Of Superstrings and Stem Cells
Back in 1958, when he was a senior philosophy major at Gordon studying under Lloyd Dean, Grady Spires and Donald Tweedie, Melville Stewart never dreamed that 50 years later he’d be a Templeton visiting philosopher at five of China’s top universities—or that he’d be author/editor of 19 books, 17 of them still in print.

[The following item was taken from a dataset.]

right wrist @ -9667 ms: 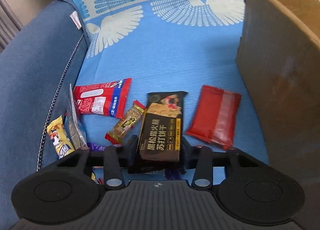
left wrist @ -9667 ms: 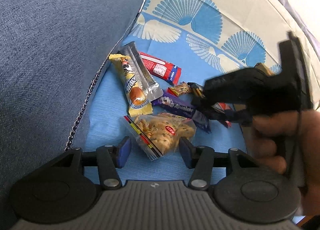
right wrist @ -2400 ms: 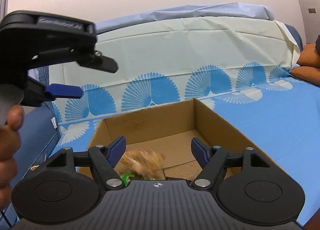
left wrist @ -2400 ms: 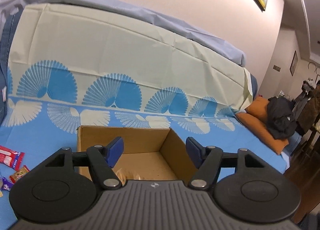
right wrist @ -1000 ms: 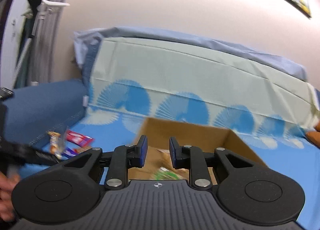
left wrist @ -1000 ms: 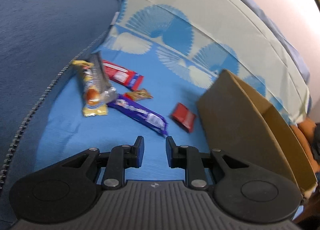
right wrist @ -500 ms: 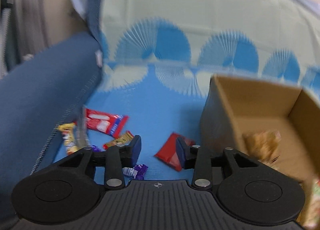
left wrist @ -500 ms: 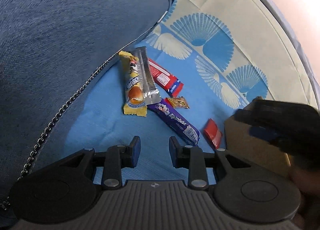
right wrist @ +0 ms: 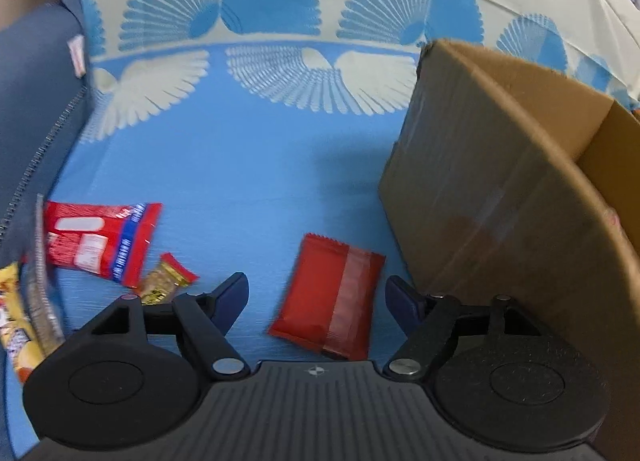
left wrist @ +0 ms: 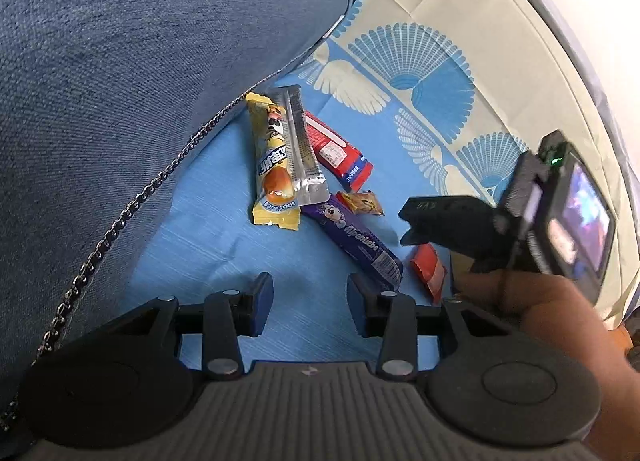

The most recent of these, Science and Religion in Dialogue (Wiley-Blackwell, 2010), grew directly out of those five years in China, as Mel and many other philosophers and scientists from North America and China wrestled with issues including Big Bang cosmology, evolution, intelligent design, and the God gene hypothesis. Stem cell research, bioethics and neuroscience were also explored, along with topics that delve into the deeper realm of physics, such as the general and special theories of relativity, dark energy, dark matter, the multiverse hypothesis and superstring theory.
The two volumes of Science and Religion in Dialogue record a number of remarkable East-West encounters. “I’m utterly convinced that God was opening doors,” Mel says. It was a different sort of mission field than he might have envisioned back in the 1950s as a Gordon student on the Fenway. But it became clear that his vocation was to bear witness to his faith in the academy, in the international arena of ideas.
Along with his wife of 50 years, Donna, Mel visited a list of universities that comprise a Chinese “Ivy League,” beginning in 2005 with Wuhan University in Wuhan, a city to the south of Beijing. After a successful first conference, Mel proposed four more years of the series to the Templeton Foundation.
In 2006 Fudan University in Shanghai hosted the series. In 2007 Shandong University in Jinan was center stage. The Stewarts’ next stay, in 2008, was at the Shao Yuan Hotel at Peking University, China’s model for scholarship and research. The final series was held in 2009 at Tsinghua University, viewed as China’s “MIT.”
“The Chinese term for dialogue, duihua, suggests a ‘conversation, a fitting responsiveness between two persons,’” Mel writes, in his “Introduction to Volume One.” “This sense of dialogue . . . is a factor that helps promote a central end contemplated in the Science and Religion Series . . . It has been refreshing and encouraging from the start to observe that each of the series held in China has evidenced this sort of response—faculty and students listening to each presenter with the attitude that the presentation deserves to be heard.”
Though he and Donna have lived through many cultural changes and challenges, Mel insists that their core sense of mission has remained steady. “The task of giving a reason for the hope within us has always served as a biblical mandate.” he says. “We just responded to opportunities to share our faith.”
Melville Stewart, M.Div., Ph.D., is professor of philosophy emeritus at Bethel University in Saint Paul, Minnesota.